From: Paolo Abeni <pabeni@redhat.com>
To: zhengguoyong <zhenggy@chinatelecom.cn>,
john.fastabend@gmail.com, jakub@cloudflare.com,
davem@davemloft.net, edumazet@google.com, kuba@kernel.org
Cc: netdev@vger.kernel.org, bpf@vger.kernel.org
Subject: Re: [PATCH] bpf, sockmap: Update tp->rcv_nxt in sk_psock_skb_ingress
Date: Thu, 9 Oct 2025 09:59:07 +0200 [thread overview]
Message-ID: <6ea5bc8e-5d77-4a9a-9a8d-72a8dc71ac38@redhat.com> (raw)

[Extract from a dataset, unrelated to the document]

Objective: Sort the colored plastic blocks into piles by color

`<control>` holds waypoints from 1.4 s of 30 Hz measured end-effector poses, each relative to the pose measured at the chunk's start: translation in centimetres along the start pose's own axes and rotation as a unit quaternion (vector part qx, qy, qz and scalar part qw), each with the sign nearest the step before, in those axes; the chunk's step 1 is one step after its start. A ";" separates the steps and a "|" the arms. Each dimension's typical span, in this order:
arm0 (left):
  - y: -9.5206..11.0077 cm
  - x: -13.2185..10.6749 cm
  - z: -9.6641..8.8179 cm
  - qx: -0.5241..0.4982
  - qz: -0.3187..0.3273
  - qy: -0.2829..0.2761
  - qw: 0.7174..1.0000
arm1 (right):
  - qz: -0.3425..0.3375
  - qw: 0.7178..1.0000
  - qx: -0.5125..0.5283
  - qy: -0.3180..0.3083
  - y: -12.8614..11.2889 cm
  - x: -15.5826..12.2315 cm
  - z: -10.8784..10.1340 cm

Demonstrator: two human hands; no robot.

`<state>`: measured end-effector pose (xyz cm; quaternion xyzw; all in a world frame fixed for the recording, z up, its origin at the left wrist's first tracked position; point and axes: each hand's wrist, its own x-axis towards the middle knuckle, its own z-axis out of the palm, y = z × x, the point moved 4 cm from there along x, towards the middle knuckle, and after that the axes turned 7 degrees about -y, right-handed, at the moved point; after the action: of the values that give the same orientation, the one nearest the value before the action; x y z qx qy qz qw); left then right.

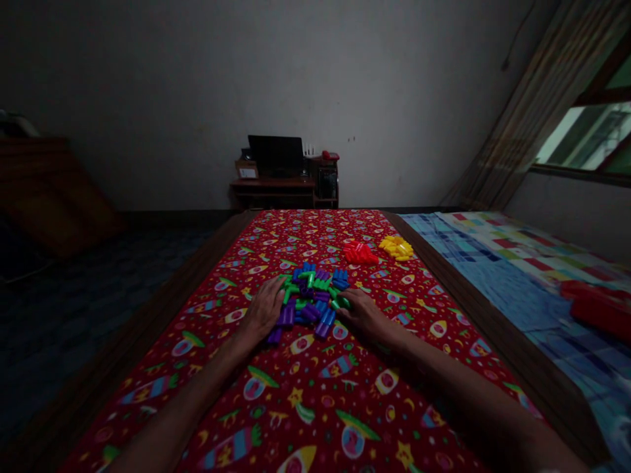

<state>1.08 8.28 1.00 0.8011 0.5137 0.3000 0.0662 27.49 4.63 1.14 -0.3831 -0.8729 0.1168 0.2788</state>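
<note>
A heap of small plastic pieces (311,294) in blue, purple and green lies on a red cloth with rocket prints (305,394). My left hand (262,310) lies flat against the heap's left side, fingers stretched over purple and green pieces. My right hand (363,311) rests on the heap's right edge, its fingertips pinching a green piece. Farther back lie a small pile of red pieces (360,253) and a small pile of yellow pieces (396,247), apart from both hands.
The cloth covers a long table with wooden edges (458,276). A bed with a checked blue cover (522,276) and a red object (599,309) stands to the right. A low desk with a dark screen (276,157) is at the far wall. A window is at the upper right.
</note>
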 end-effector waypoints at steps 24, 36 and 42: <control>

In-Reply-To: <3b78ca04-f4b9-4d12-998d-4e21a3a8397f@chinatelecom.cn>
On 10/9/25 5:07 AM, zhengguoyong wrote:
> When using sockmap to forward TCP traffic to the application
> layer of the peer socket, the peer socket's tcp_bpf_recvmsg_parser
> processing flow will synchronously update the tp->copied_seq field.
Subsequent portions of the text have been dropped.